After every 210,000 blocks mined, or roughly every four years, the block reward given to Bitcoin miners for processing transactions is cut in half. This cuts in half the rate at which new Bitcoin is released into circulation. This is Bitcoin’s way of using a synthetic form of inflation that halves every four years until all Bitcoin is released and is in circulation.
This system will continue until around the year 2140. At that point, miners will be rewarded with fees for processing transactions that network users will pay. These fees ensure that miners still have the incentive to mine and keep the network going. The idea is that competition for these fees will cause them to remain low after halvings are finished.
The halving is significant because it marks another drop in Bitcoin’s dwindling finite supply. The total maximum supply of Bitcoin is 21 million. At the time of writing, there are 18,361,438 Bitcoins already in circulation, leaving just 2,638,562 left to be released via mining rewards.
In 2009, the reward for each block in the chain mined was 50 Bitcoins. After the first halving it was 25, then 12.5, and it became 6.25 Bitcoins per block as of May 11th, 2020.3 To put this in another context, imagine if the amount of gold mined out of the earth was cut In half every four years. If gold’s value is based on its scarcity, then a “halving” of gold output every four years would theoretically drive its price higher.
These halvings reduce the rate at which new coins are created and thus lower the available supply. This can cause some implications for investors as other assets with low supply, like gold, can have high demand and push prices higher.

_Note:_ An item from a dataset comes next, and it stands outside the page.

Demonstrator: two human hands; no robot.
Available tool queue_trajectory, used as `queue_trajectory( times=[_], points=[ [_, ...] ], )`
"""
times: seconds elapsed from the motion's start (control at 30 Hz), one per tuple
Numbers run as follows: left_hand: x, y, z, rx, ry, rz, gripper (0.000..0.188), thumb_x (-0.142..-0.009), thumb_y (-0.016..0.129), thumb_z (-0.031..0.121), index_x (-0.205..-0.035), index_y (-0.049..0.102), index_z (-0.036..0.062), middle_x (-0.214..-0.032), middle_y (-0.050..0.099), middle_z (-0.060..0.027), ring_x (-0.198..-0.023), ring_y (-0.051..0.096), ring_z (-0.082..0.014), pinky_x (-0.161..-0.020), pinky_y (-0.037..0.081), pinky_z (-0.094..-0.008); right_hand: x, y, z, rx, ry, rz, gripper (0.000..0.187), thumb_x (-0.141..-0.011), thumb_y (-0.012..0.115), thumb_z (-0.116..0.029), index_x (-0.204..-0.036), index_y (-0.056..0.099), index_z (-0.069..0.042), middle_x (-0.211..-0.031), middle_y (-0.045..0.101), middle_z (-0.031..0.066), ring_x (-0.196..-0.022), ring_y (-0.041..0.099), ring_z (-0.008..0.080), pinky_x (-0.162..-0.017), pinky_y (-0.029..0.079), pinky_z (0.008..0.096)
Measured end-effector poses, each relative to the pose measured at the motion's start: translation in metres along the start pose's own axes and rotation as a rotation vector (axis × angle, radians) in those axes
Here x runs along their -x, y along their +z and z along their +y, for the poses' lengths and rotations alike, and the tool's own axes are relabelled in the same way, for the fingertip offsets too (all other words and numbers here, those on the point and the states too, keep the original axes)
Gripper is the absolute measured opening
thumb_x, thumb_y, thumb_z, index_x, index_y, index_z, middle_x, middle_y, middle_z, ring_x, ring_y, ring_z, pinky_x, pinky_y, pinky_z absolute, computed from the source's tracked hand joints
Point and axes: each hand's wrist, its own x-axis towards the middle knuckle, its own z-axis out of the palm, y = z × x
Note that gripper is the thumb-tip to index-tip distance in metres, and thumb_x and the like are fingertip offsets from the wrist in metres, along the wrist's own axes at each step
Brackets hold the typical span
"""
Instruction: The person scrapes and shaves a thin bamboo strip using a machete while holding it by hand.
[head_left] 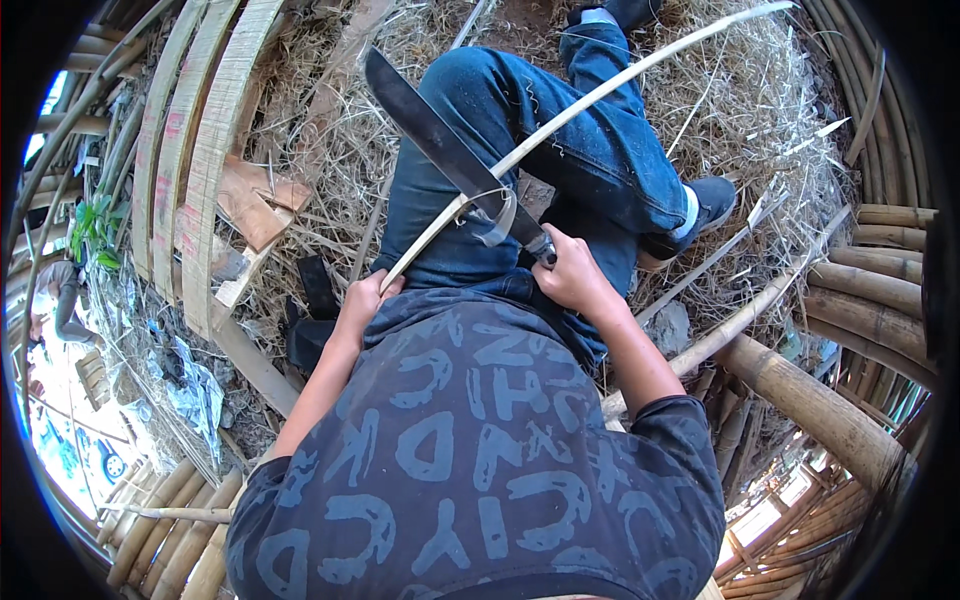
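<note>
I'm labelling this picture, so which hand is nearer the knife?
Right. The right hand grips the knife by its handle; the left hand holds the pale strip's near end, apart from the knife.

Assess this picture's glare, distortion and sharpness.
Head view: the bright outdoor patch at the left rim is blown out; head view: the corners are black and the planks look curved, probably by the fisheye; head view: knife, pale strip, left hand and right hand show no obvious motion blur.
</note>
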Motion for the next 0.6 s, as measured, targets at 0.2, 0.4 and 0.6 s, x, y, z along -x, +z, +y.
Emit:
queue_trajectory(
  times=[0.2, 0.4, 0.6],
  points=[
    [-0.005, -0.011, 0.029, -0.046, 0.009, 0.022, 0.040, -0.089, 0.061, 0.039, -0.076, 0.056, 0.0012, -0.063, 0.055, -0.0243, -0.064, 0.056, -0.0440, -0.056, 0.044, -0.0455, 0.006, -0.007, 0.005, -0.110, 0.051, 0.188, 0.027, -0.070, 0.055, -0.002, -0.096, 0.055, 0.006, -0.069, 0.059, 0.0271, -0.074, 0.061, 0.0445, -0.062, 0.047, 0.0455],
    [-0.009, -0.007, 0.030, 0.051, 0.103, 0.067, 0.043, -0.091, 0.058, 0.036, -0.072, 0.052, -0.0024, -0.060, 0.050, -0.0234, -0.055, 0.048, -0.0412, -0.052, 0.040, -0.0419, 0.007, -0.003, 0.010, 0.012, 0.034, 0.069, 0.040, -0.070, 0.059, -0.009, -0.108, 0.055, 0.003, -0.076, 0.061, 0.0285, -0.078, 0.060, 0.0453, -0.072, 0.049, 0.0481],
    [-0.012, -0.004, 0.031, -0.029, 0.115, 0.091, 0.039, -0.090, 0.059, 0.035, -0.072, 0.055, 0.0002, -0.061, 0.055, -0.0237, -0.062, 0.057, -0.0429, -0.053, 0.043, -0.0461, 0.007, 0.001, 0.009, 0.081, 0.062, 0.090, 0.038, -0.070, 0.058, -0.007, -0.106, 0.055, 0.005, -0.076, 0.061, 0.0286, -0.079, 0.061, 0.0453, -0.071, 0.048, 0.0472]
  ],
)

In the past, these Bitcoin halvings have correlated with massive surges in Bitcoin’s price. The first halving, which occurred in November of 2012, saw an increase from about $12 to nearly $1,150 within a year. The second Bitcoin halving occurred in July of 2016. The price at that halving was about $650 and by December 17th, 2017, Bitcoin’s price had soared to nearly $20,000. The price then fell over the course of a year from this peak down to around $3,200, a price nearly 400% higher than Its pre-halving price.4
The theory of the halving and the chain reaction that it sets off works something like this:
The reward is halved → half the inflation → lower available supply → higher demand → higher price → miners incentive still remains, regardless of smaller rewards, as the value of Bitcoin is increased In the process.
In the event that a halving does not increase demand and price, then miners would have no incentive as the reward for completing transactions would be smaller and the value of Bitcoin would not be high enough. To prevent this, Bitcoin has a process to change the difficulty it takes to get mining rewards, or, in other words, the difficulty of mining a transaction. In the event that the reward has been halved and the value of Bitcoin has not increased, the difficulty of mining would be reduced to keep miners incentivized. This means that the quantity of Bitcoin released as a reward is still smaller but the difficulty of processing a transaction is reduced.
This process has proven successful twice. So far, the result of these halvings has been a ballooning in price followed by a large drop. The crashes that have followed these gains, however, have still maintained prices higher than before these halving events. For example, as mentioned above, the 2017–2018 bubble saw Bitcoin rise to around $20,000, only to fall to around $3,200.4 This is a massive drop but Bitcoin’s price before the halving was around $650. While this system has worked so far, the halving is typically surrounded by immense speculation, hype, and volatility, and it is unpredictable as to how the market will react to these events in the future.